If you understand what iterators do, the fact that itertools.groupby
collects contiguous elements is both obvious and necessary. Iterators
might be infinitely long... you cannot ask for every "A" that might
eventually occur in an infinite sequence of letters.
On Sat, Jun 10, 2017 at 10:08 PM, Neal Fultz
Agreed to a degree about providing it as code, but it may also be worth mentioning also that zlib itself implements rle [1], and if there was ever a desire to go "python all the way down" you need an RLE somewhere anyway :)

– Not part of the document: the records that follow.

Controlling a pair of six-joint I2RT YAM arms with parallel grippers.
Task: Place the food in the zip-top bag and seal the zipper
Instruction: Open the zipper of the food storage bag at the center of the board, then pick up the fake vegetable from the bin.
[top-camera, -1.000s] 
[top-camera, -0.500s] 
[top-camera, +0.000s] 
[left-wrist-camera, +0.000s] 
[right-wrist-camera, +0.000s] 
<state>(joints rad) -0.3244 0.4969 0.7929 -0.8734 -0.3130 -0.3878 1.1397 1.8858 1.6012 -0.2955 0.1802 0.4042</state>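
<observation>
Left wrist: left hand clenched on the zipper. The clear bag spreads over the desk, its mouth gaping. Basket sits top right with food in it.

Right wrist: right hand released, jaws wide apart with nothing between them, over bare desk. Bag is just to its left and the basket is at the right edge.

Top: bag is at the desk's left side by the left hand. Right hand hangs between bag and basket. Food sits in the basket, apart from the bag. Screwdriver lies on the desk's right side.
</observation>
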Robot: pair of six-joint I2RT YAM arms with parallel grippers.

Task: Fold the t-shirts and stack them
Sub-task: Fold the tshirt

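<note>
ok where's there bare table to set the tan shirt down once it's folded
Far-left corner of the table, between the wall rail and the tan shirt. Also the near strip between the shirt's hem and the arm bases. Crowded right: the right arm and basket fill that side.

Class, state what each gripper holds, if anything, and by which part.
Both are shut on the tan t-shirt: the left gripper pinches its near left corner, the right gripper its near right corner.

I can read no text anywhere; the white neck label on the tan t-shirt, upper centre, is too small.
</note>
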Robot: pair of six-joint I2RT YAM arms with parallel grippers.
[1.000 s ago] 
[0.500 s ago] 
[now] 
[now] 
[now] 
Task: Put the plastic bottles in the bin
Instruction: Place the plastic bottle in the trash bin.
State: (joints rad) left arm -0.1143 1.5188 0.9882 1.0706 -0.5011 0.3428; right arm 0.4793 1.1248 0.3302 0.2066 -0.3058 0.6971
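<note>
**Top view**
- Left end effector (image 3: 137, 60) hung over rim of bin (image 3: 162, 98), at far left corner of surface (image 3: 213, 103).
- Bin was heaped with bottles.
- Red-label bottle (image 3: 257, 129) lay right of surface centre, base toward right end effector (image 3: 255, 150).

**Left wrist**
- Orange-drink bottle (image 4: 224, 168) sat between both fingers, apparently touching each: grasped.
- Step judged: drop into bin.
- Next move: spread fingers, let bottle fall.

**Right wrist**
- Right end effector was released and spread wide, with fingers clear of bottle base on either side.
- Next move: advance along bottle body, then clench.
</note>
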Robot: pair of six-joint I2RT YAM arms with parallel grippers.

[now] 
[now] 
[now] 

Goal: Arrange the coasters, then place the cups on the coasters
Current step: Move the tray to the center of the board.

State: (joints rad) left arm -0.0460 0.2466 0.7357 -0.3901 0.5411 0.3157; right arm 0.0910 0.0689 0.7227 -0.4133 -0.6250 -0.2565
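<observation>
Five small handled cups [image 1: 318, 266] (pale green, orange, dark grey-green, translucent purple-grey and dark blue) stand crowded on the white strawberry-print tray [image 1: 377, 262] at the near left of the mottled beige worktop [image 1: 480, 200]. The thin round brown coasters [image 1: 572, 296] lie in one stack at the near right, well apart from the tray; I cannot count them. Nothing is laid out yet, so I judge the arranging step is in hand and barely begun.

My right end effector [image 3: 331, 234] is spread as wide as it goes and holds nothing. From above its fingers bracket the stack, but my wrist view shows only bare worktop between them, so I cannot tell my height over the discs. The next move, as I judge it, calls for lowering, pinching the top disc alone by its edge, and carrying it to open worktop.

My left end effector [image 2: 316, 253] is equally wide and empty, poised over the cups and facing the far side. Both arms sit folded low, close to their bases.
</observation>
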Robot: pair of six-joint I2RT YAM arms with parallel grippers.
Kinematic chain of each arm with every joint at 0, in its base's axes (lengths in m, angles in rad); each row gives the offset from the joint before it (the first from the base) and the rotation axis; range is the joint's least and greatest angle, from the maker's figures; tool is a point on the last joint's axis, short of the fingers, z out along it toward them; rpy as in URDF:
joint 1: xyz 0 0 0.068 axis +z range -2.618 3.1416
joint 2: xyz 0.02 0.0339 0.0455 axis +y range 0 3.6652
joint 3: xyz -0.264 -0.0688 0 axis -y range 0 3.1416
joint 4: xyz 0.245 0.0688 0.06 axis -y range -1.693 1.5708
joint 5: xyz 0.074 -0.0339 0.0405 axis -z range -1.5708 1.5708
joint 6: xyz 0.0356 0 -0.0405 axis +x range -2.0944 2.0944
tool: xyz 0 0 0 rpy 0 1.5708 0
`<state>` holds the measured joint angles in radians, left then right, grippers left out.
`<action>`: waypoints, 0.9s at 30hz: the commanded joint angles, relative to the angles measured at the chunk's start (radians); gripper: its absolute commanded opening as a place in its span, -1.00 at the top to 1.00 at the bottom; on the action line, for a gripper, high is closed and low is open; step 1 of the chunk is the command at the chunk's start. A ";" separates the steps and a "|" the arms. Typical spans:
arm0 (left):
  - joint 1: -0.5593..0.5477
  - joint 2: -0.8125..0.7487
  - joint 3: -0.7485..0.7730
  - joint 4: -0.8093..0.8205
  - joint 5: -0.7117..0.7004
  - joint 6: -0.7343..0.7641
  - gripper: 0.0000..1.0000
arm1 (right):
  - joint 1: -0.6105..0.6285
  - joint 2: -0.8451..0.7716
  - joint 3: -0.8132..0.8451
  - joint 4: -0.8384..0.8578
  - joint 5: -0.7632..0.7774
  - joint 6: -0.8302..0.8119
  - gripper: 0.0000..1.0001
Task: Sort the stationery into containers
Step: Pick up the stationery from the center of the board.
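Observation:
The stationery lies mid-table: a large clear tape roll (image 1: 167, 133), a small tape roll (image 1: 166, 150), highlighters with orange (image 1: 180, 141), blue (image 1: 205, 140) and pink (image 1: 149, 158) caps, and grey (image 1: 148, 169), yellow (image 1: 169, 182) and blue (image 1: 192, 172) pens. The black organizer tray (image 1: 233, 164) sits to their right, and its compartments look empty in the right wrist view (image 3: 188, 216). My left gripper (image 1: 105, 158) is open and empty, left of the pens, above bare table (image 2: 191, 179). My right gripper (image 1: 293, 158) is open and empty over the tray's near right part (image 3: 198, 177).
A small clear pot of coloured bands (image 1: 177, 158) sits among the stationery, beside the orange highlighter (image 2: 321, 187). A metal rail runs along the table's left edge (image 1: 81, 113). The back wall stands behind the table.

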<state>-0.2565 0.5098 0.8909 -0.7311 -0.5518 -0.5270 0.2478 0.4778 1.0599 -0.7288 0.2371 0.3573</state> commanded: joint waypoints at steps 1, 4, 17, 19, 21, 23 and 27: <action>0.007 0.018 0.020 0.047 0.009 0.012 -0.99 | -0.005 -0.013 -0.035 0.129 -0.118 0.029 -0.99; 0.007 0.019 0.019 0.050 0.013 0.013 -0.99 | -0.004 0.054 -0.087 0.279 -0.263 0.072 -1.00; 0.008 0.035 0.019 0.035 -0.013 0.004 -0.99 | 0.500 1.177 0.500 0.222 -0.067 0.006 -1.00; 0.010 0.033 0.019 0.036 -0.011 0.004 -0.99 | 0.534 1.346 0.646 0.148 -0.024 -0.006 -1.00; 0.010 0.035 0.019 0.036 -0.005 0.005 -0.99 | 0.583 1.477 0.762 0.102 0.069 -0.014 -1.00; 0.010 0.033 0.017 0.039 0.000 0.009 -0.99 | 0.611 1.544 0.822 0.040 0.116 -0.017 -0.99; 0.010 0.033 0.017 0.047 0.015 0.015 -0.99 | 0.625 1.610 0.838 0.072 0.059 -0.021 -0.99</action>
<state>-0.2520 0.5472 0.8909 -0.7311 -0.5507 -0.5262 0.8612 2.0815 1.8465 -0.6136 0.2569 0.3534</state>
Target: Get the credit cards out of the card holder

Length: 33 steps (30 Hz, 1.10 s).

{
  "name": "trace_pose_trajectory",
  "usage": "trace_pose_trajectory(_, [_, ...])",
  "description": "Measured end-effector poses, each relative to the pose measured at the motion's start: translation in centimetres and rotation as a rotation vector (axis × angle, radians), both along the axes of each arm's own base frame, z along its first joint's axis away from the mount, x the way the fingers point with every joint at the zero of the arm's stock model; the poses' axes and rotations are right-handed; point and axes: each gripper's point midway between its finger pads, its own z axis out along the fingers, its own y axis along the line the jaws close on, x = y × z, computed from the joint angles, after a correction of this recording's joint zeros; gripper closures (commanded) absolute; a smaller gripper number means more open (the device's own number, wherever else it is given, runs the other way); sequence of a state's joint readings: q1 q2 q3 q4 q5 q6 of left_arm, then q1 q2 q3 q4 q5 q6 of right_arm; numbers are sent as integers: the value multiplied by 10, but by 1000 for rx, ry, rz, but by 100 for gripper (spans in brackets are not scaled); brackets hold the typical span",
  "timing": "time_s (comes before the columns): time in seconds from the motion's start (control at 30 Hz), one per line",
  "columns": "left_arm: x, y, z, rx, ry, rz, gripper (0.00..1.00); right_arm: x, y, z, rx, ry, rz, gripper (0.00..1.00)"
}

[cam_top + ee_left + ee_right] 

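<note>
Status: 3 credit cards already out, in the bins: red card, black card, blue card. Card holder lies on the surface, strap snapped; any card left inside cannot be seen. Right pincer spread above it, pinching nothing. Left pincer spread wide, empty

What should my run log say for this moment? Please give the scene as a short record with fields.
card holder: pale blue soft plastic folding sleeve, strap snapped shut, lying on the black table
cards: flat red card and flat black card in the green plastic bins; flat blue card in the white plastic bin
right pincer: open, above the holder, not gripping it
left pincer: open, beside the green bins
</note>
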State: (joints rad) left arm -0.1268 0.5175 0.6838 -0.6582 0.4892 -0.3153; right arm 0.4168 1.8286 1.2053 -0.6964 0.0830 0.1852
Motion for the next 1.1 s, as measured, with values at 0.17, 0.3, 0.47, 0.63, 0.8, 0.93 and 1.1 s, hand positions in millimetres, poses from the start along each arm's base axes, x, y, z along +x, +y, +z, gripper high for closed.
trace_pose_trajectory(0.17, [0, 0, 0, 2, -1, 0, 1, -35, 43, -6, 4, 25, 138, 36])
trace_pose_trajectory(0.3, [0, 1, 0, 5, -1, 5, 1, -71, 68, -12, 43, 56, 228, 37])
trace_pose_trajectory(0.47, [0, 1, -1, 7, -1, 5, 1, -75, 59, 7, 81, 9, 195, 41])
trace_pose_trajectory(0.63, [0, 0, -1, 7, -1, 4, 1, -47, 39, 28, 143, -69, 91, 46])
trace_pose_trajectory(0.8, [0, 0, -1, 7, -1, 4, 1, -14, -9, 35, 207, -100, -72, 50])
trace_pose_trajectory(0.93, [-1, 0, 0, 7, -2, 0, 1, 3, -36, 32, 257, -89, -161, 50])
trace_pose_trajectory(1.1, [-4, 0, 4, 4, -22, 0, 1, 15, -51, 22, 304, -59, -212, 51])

That said, I'll be pretty happy with anything that replaces an hour of google/coding/testing/(hour later find out I'm an idiot from a random listserv) with 1 minute of googling. Again, my issue isn't that it was difficult to code, but it *was* hard to make the research-y jump from googling for "run length encoding python", where I knew *exactly* what algorithm I wanted, to "itertools.groupby" which appears to be more general purpose and needs a little tweaking. Adjusting the docs/recipes would probably solve that problem.
-- To me this is roughly on the same level as googling for 'binary search python' and not having bisect show up.
However, the fact that `itertools.groupby` doesn't group over elements that are not contiguous is a bit surprising to me coming from SQL/pandas/R land (that is probably a large part of my disconnect here). This is actually explicitly called out in the current docs, but I wonder how many people search for one thing and find the other:
I googled for RLE and the solution was actually groupby, but probably a lot of other people want a SQL group-by accidentally got an RLE and have to work around that... Then again, I don't know if you all can easily change names of functions at this point.
-Neal
[1] https://github.com/madler/zlib/blob/master/deflate.c#L2057
On Sat, Jun 10, 2017 at 9:39 PM, Greg Ewing
wrote: In my experience, RLE isn't something you often find on its own. Usually it's used as part of some compression scheme that also has ways of encoding verbatim runs of data and maybe other things.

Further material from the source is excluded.